Target’s purpose of delivering joy is at the center of our decision making. We strive to offer guests a delightful experience at every interaction, and the checkout process is no different. With millions of guests shopping Target in both physical and digital channels, it’s crucial to provide a similar checkout workflow no matter how and where they choose to shop: a uniform, omnichannel experience.
Enterprise Cart & Checkout (ECCO) is the underlying technology platform that powers our checkout experience across Target.com, the Target mobile app, and nearly 2,000 stores. Target is somewhat unique for a large-scale, brick-and-mortar retailer in that all transactions flow through this same platform which enables quick building and scaling of new features and allows guests to seamlessly switch between shopping channels if they choose.
ECCO is built on a mission-critical, cloud-native microservices architecture that equips us to deliver this experience while ensuring our technology systems remain robust, highly available, and resilient. Here are a few practices that have helped us keep ECCO in top shape and should help other platforms and microservices API with uptime as well.
Health Monitoring
APIs served by microservices offer high scalability and easy service management. However, they also have a lot of interrelated service calls. Monitoring microservices in a scalable way thus becomes important. Health checks are one of the most useful methods to anticipate and resolve application issues before they assume greater consequence. These checks are typically used to verify the health of the application – to determine if the performance is up-to-standard and whether the API call leads to the intended outcome.
Health checks help us understand the availability of any microservice – whether the service is functional and able to take guest requests. It can also provide health information that can be leveraged by the orchestrator’s cluster, so that the cluster can act accordingly. For example, Kubernetes has Liveness and Readiness probes that we can use to address health check URLs.

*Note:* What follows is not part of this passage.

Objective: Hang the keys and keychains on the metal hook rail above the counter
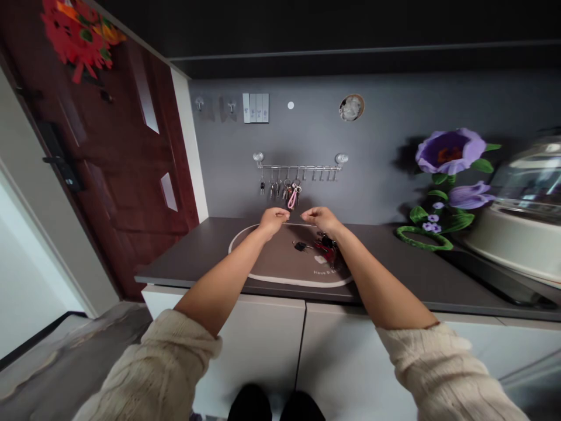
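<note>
My left hand (274, 220) is closed, thumb and fingers pressed together, just below the keys hanging on the wall rack (302, 168). Opposite it, my right hand (321, 218) is also closed in a pinch, a short gap from the left fingertips. Whatever either pinch holds is too small to make out. A pink strap keychain (292, 200) hangs with keys above and between the hands. More keys (276, 188) hang on the hooks to its left. On the mat under my right wrist lies a pile of keys with red and black parts (326, 248), and a black-headed key (300, 246) lies beside it.
A brown mat with a pale rim (272, 276) lies on the dark counter (193, 251). Purple artificial flowers (451, 155) and a white appliance with a clear dome (517, 234) stand right. A switch panel (256, 108) is on the wall; a dark red door (131, 175) is left.
</note>
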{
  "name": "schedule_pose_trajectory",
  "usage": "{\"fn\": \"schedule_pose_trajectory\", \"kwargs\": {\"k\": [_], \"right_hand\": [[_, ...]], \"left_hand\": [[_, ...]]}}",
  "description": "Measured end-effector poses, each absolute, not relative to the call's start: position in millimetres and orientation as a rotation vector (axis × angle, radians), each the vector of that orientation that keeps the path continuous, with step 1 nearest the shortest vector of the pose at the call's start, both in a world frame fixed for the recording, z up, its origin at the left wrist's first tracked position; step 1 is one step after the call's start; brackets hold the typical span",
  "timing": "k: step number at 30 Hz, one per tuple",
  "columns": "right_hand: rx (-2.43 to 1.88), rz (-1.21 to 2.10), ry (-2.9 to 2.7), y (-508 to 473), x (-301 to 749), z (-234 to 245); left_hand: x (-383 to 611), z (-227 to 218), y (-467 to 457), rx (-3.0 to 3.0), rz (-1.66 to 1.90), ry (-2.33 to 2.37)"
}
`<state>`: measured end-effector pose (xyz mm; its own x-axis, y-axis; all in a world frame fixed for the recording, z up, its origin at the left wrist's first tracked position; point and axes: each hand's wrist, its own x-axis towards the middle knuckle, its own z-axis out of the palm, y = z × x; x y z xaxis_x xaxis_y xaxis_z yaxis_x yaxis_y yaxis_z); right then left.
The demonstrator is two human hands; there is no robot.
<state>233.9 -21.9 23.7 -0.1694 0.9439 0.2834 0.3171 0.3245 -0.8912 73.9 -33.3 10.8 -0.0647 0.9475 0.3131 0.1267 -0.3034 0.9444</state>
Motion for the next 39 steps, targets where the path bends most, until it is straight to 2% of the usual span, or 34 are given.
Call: {"fn": "schedule_pose_trajectory", "kwargs": {"k": [8,17,39], "right_hand": [[-1.164,0.788,-2.06,-26,240,4],[-1.255,0.739,-2.333,-22,241,0],[-1.206,0.701,-2.288,-29,236,-1]], "left_hand": [[69,-21,-27,1.59,1.264,1.179],[61,-24,-28,1.692,1.091,1.184],[62,-21,-35,1.744,0.994,1.072]]}}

Having said that, a certain degree of unpredictability needs to be accounted for and we should build protocols that can deal with unexpected situations such as network or container challenges. With periodic health checks, engineering teams can identify any deviations in performance and build apps that can sustain incoming requests. Identifying potential issues early on can help alert users of possible impact.
Services Observability with Distributed Logging Using Elasticsearch & Kibana
Microservices architecture application logs are generated in containers with complex dependencies. It becomes important for these logs to be stored in centralized locations, especially for analyzing application failures.

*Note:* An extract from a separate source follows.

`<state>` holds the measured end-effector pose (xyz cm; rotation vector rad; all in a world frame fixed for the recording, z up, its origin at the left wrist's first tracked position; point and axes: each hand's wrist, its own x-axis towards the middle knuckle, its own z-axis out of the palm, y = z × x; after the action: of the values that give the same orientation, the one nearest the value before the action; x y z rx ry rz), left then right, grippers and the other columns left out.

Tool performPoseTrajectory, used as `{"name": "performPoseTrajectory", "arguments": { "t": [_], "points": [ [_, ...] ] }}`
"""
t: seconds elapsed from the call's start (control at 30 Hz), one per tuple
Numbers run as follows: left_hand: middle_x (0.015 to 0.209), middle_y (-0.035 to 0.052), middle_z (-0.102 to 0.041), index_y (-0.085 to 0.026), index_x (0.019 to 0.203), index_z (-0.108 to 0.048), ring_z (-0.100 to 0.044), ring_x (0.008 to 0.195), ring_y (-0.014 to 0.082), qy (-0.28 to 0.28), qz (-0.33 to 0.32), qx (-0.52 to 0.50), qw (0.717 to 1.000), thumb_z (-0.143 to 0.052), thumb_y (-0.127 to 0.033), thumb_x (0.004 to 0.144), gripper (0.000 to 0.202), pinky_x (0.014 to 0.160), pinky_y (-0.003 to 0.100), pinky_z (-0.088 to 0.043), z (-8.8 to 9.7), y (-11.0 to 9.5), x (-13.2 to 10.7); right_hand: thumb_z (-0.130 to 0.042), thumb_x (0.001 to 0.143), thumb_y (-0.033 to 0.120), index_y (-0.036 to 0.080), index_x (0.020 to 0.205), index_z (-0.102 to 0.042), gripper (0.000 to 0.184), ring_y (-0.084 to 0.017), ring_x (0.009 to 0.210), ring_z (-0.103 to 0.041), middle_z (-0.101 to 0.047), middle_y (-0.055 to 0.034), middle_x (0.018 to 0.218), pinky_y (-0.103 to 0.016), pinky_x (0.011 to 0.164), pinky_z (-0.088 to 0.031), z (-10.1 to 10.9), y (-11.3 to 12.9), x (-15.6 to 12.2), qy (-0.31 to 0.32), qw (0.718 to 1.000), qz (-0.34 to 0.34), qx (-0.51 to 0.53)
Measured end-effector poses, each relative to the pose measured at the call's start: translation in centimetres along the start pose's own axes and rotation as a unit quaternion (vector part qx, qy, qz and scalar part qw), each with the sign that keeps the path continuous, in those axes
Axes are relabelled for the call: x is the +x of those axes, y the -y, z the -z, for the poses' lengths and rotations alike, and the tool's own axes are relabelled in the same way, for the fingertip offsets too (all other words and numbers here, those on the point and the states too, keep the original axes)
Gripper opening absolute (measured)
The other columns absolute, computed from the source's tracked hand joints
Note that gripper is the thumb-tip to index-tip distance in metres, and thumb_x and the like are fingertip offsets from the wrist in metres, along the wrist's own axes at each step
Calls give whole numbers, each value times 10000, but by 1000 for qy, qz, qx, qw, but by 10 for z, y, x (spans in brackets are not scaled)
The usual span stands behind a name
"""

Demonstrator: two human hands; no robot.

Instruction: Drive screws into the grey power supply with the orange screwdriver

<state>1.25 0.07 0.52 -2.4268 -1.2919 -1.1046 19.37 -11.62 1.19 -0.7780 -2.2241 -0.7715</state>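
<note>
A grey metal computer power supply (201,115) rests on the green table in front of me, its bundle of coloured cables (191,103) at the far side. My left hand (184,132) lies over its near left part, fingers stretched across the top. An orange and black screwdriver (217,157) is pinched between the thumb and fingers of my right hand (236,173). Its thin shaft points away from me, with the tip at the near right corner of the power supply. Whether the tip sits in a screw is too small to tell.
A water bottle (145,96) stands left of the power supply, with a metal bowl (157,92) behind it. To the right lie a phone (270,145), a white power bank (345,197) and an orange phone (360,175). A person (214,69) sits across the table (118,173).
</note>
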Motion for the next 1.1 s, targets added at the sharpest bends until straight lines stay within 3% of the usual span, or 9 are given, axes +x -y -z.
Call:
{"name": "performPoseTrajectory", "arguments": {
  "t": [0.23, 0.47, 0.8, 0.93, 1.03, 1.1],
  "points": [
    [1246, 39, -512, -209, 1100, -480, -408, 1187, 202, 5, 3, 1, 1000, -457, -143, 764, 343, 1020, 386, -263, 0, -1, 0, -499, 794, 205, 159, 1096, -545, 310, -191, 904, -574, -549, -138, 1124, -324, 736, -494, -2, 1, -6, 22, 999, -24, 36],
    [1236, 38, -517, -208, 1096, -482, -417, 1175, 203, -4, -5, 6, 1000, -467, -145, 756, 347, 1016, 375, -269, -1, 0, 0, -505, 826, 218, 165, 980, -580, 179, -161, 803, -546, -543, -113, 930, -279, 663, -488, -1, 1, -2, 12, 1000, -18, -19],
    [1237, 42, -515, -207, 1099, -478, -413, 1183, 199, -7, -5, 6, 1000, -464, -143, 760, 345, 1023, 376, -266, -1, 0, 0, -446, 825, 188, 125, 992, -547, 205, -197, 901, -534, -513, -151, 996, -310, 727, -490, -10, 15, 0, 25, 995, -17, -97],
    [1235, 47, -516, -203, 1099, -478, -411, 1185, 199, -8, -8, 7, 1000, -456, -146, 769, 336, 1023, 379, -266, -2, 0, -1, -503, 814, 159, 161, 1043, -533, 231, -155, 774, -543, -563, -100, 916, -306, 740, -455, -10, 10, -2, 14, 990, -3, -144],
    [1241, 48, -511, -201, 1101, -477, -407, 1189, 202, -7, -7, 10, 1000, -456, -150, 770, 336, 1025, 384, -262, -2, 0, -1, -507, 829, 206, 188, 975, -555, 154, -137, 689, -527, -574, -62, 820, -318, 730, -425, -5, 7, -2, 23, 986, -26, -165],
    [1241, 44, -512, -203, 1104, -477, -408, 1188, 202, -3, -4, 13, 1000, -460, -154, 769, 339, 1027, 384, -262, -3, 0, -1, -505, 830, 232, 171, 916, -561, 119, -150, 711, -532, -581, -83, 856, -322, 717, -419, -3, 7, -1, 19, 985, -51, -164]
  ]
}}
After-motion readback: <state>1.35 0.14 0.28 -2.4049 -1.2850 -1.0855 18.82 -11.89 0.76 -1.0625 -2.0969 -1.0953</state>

Distributed logging is a method used to make these logs available for debugging and analysis. It primarily enables microservices observability, crucial in gaining operational insights into application performance and stability. The most widely used stack is the ELK stack (Elastic, Logstash, and Kibana) that helps teams aggregate and analyze logs stored across systems.
Logging is a critical component in identifying problems in distributed architecture. Centralized logging using ELK makes debugging/logging statements captured by the platform easily accessible and searchable using simple query language coupled with the Kibana interface.
Metrics & Visualization
Data, measures, and information on API performance and availability help engineers build features that enhance application resilience. These metrics across systems and the applications captured using metric frameworks are published to a centralized store that data points in a time-series database like InfluxDB. InfluxDB helps aggregate data based on application need, be it in a service host group or time granularity of hour or day or more.
Dashboards and alerts equipped with Grafana help us visualize this metric data while also helping us set up alerts based on thresholds appropriate for each service method. These alerts set as conditions within the Grafana dashboard use metrics that are published and get notified when conditions are met. This alerting system is primarily used to inform engineers of any service issues.
Certain critical alerts that are configured include:
- Inter-data center failover in case of database services
- Service failure rate beyond set threshold value (for e.g., 4xx alerts if count (service request) is > 10%)
Response time alerts (Response time > 1 sec for 5 minute duration)
Summary
Ensuring high resilience and availability of a platform, periodic health checks to alert teams, distributed logging providing relevant information for debugging and API metrics with alerts at required threshold have been our keys to success. These practices help achieve uptime and availability on our services, translating into a more stable and seamless checkout experience for the millions of Target guests shopping with us each week.